Sam.Raman.na.Marú:t.Nahah wrote:
Interesting dictionary.
Although some things are indeed outdated, I admit I'm still using it for translations, along with other more modern dictionaries.
It does give a good insight and better understanding for some terms.


I can't really think of a worst source for rendering translations, quite honestly. Many of Budge's terms in his dictionary are not only outdated, but mistranslated, and thus, are wrong.

I would go with something like the following, were I attempting to get an accurate translation, for not only the terms, but also grammar:

Allen, J. P. 2000. Middle Egyptian: An Introduction to the Language and Culture of Hieroglyphs. Cambridge: Cambridge University Press.

Faulkner, R. O. 1991 (1962). A Concise Dictionary of Middle Egyptian. Oxford: Griffith Institute.

Gardiner, A. H. 2005 (1957). Egyptian Grammar: Being an Introduction to the Study of Hieroglyphs. Third Ed., Revised. Oxford: Griffith Institute.

Hannig, R. 1995. Die Sprache der Pharaonen: Großes Handwörterbuch Ägyptisch-Deutsch (2800 - 950 v. Chr.). Kulturegeschichte der Antiken Welt 64. Mainz: von Zabern.

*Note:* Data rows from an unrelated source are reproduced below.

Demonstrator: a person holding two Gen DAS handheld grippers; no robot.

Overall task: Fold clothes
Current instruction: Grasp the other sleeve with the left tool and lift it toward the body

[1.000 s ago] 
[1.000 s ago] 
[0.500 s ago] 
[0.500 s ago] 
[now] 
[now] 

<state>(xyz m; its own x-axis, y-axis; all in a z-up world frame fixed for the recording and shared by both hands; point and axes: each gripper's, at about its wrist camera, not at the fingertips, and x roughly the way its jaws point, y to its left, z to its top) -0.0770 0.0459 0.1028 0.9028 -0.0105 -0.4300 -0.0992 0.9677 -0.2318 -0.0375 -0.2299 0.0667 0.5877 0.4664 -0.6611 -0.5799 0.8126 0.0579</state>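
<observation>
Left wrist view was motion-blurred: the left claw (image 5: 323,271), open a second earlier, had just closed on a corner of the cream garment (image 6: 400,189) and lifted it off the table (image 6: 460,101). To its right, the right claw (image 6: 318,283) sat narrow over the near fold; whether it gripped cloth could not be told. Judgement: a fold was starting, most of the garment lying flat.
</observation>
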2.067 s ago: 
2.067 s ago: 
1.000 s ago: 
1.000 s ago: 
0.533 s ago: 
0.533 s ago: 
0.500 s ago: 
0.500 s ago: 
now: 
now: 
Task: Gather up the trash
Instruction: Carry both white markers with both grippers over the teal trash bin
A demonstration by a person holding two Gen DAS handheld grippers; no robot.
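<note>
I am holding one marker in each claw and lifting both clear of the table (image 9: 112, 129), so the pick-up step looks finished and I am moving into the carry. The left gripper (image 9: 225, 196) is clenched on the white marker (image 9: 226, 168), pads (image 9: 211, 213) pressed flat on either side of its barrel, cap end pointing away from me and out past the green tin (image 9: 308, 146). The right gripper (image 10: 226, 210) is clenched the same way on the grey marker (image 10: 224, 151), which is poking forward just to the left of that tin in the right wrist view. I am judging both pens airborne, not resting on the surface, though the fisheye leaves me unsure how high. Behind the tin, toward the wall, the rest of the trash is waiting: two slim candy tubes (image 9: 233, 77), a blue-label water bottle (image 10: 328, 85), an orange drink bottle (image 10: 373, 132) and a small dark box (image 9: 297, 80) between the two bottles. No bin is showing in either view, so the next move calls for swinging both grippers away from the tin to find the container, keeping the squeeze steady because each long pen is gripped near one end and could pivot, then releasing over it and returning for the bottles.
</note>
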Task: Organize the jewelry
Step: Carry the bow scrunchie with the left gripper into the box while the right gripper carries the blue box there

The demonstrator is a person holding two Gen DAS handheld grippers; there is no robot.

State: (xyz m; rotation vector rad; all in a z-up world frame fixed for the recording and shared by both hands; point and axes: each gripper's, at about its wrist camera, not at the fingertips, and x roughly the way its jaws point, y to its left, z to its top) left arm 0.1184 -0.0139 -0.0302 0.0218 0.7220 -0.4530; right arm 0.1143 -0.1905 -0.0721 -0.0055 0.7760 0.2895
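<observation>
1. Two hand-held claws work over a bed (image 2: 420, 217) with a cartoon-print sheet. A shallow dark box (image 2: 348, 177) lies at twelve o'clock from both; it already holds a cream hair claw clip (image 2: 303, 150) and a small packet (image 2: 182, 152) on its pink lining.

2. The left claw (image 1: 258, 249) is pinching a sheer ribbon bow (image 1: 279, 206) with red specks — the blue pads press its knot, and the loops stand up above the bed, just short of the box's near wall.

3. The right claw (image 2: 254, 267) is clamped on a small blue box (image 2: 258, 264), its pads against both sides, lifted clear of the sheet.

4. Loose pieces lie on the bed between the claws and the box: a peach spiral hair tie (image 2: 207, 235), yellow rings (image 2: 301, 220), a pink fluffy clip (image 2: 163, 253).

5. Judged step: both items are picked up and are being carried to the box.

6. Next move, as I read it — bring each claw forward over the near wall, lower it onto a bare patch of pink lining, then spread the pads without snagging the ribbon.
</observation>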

Hannig, R. 2000. Die Sprache der Pharaonen: Großes Handwörterbuch Deutsch-Ägyptisch (2800 - 950 v. Chr.). (Lexica 3.). Kulturegeschichte der Antiken Welt 86. Mainz: von Zabern.

Shennum, D. 1977. English-Egyptian Index of Faulkner's Concise Dictionary of Middle Egyptian. ARTANES [Aids and Research Tools in Ancient Near East Studies] I. Malibu: Undena Publications.

As the work, Who Was Who in Egyptology, Morris Bierbrier (ed), [Third Revised Edition] (EES: London, 1995) noted in its discussion of Budge's life and work:

"In his text editions, Budge was too prolific for careful work, and many of them are inaccurate by modern standards; he persisted in the use of an old system of transcription, and did not utilize many of the grammatical discoveries of the Berlin School." [p. 72]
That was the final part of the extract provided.